Moja historia - ponowne cierpienie

napisał/a: Valkiria_ 2014-05-25 18:38
Bądź twarda i nie dawaj się... Ja bym mimo wszystko unikala kontaktu bo jak to mówią - kropla wody drąży skałę.
Facet wedle swojego mniemania jest tak zaje.bisty ze po prostu sądzi ze inni w tym jego blasku zaje.bistosci moga sie kąpać... Uważał cie za swoja własność - ze on moze wszystko a ty będziesz czekac... Ze zalamiesz sie jak odejdzie. Daloby mu to takie super poczucie wladzy i pewnosci siebie, podbudowanie ego. Ale tak sie nie stało, a wręcz przeciwnie- i to go wścieka. Chce cię urobić, żeby odzyskać poczucie wladzy i kontroli. Tacy ludzie nie umieją kochac. Nachalnie manifestuje swoje happy przy nowej lasce po to, żeby wzbudzić w tobie poczucie ze czegoś nie robilas dobrze w waszym związku. Ale to tylko poza bo gosciu jest płytkim malutkim nieszczęśliwym człowieczkiem
napisał/a: mnich-k 2014-05-25 18:49
Valkiria_ napisal(a):Bądź twarda i nie dawaj się... Ja bym mimo wszystko unikala kontaktu bo jak to mówią - kropla wody drąży skałę.

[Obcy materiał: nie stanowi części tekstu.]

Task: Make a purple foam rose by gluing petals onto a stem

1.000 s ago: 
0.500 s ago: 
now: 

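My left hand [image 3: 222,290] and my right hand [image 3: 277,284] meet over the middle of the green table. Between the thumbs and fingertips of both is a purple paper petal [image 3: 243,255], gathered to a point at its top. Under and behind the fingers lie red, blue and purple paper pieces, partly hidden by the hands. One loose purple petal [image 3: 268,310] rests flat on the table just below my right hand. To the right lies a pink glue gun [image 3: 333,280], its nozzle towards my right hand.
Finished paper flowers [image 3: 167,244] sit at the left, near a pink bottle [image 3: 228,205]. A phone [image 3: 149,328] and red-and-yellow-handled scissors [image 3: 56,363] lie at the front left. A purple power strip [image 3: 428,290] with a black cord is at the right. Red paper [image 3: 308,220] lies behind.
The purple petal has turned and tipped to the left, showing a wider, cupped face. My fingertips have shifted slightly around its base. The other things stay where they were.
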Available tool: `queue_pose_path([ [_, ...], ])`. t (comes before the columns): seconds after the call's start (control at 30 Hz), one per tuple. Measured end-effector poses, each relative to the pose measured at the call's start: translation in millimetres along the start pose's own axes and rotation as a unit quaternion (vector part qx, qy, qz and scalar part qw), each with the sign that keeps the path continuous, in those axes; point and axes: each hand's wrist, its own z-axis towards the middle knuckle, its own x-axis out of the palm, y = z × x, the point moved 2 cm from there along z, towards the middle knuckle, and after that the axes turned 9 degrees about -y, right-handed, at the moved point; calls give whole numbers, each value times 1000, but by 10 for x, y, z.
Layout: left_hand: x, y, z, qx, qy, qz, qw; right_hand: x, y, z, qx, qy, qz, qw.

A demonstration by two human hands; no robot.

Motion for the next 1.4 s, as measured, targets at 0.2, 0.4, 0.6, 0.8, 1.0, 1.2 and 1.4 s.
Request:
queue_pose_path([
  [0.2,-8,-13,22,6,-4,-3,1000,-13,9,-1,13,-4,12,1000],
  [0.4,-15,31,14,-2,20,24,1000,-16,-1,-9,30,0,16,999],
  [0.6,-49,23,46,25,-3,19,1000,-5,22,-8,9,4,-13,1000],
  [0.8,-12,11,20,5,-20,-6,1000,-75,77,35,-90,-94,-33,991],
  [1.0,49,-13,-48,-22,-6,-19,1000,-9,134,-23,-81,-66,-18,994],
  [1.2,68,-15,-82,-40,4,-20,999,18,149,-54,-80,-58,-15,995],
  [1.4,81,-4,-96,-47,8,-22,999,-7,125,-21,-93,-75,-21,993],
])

Wiem. Dlatego nie chodzę w miejsca, w których on bywa. Chyba, że jest to na prawdę konieczne. Ale wtedy zabieram obstawę. Ostatnim razem to widocznie los się ze mną drażnił. Ważne, że byłam nieugięta.

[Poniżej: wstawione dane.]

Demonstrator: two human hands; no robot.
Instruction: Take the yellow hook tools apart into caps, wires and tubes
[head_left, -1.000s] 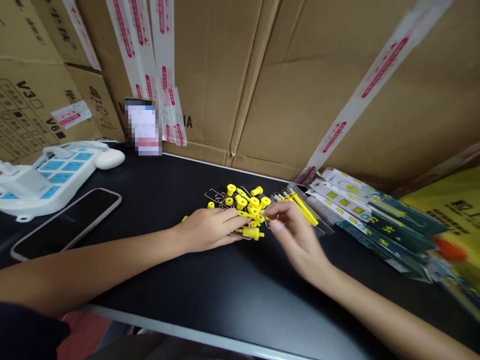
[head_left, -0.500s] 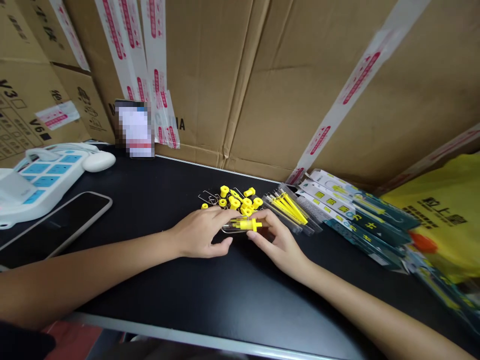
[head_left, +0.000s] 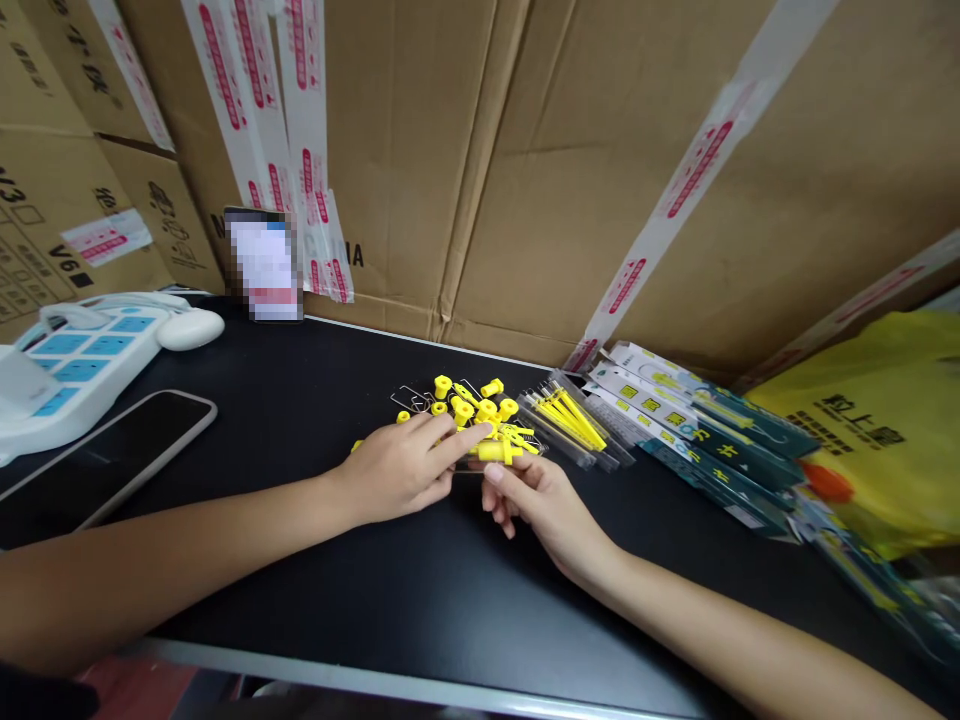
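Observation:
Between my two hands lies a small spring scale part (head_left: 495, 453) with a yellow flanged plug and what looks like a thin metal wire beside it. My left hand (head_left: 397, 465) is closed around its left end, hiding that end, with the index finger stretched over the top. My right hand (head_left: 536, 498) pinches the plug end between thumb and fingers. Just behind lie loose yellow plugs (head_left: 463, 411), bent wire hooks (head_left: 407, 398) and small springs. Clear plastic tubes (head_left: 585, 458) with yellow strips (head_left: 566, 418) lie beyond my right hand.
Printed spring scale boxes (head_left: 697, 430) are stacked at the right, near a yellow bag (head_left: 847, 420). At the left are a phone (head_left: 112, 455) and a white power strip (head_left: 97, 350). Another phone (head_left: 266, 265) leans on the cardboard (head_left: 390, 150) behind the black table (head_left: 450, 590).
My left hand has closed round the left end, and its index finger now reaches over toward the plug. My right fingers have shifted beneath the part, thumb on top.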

Valkiria_ napisal(a):Facet wedle swojego mniemania jest tak zaje.bisty ze po prostu sądzi ze inni w tym jego blasku zaje.bistosci moga sie kąpać... Uważał cie za swoja własność - ze on moze wszystko a ty będziesz czekac... Ze zalamiesz sie jak odejdzie. Daloby mu to takie super poczucie wladzy i pewnosci siebie, podbudowanie ego. Ale tak sie nie stało, a wręcz przeciwnie- i to go wścieka. Chce cię urobić, żeby odzyskać poczucie wladzy i kontroli.

To też zrozumiałam. Nie pozwolę po raz kolejny wciągnąć siebie w jego gierki. Zbyt daleko zaszłam i nie mam zamiaru tego zaprzepaścić. Teraz to ja rozdaję karty.

Valkiria_ napisal(a):Tacy ludzie nie umieją kochac. Nachalnie manifestuje swoje happy przy nowej lasce po to, żeby wzbudzić w tobie poczucie ze czegoś nie robilas dobrze w waszym związku. Ale to tylko poza bo gosciu jest płytkim malutkim nieszczęśliwym człowieczkiem.

No cóż, pierwsze miesiące od zerwania były na prawdę kiepskie. Seerio myślałam, że jestem beznadziejna, dlatego mnie zostawił. Bo właśnie czegoś dobrze nie robiłam w związku. W tej kwestii też masz rację, teraz myślę zupełnie inaczej. Sam sobie zapracował na własne nieszczęście.

A tak w ogóle, to we wszystkim masz/miałaś rację :)
napisał/a: bro1 2014-05-25 20:05
Zawsze robi się miło na serduszku, jak faceci strzelają maślanymi oczkami Tutaj Cię rozumiem
napisał/a: plainofwhite 2014-05-27 08:46
Mnichu! :D Jak ja lubię czytać takie rzeczy :D Jak kiedyś zamieniałyśmy się miejscami: ja płakałam - Tobie było już lepiej, później Ty łapałaś dołka - ja już się trochę otrząsałam; tak teraz obie jesteśmy szczęśliwe! :D Wiedziałam, że to kiedyś nastąpi :)
napisał/a: mnich-k 2016-06-22 11:53
Forumowicze!
Postanowiłam się odezwać, aby dać przykład happy endu nawet dla najgorszej, najcięższej sytuacji, w której wydawało mi się, że nie ma światełka w tunelu. Dla tych, którzy mnie wspierali kłaniam się bardzo nisko i przesyłam moc buziaków oraz podziękowań. Dzięki Wam jestem dzisiaj lepszym człowiekiem, a co najważniejsze: szczęśliwym!!!:)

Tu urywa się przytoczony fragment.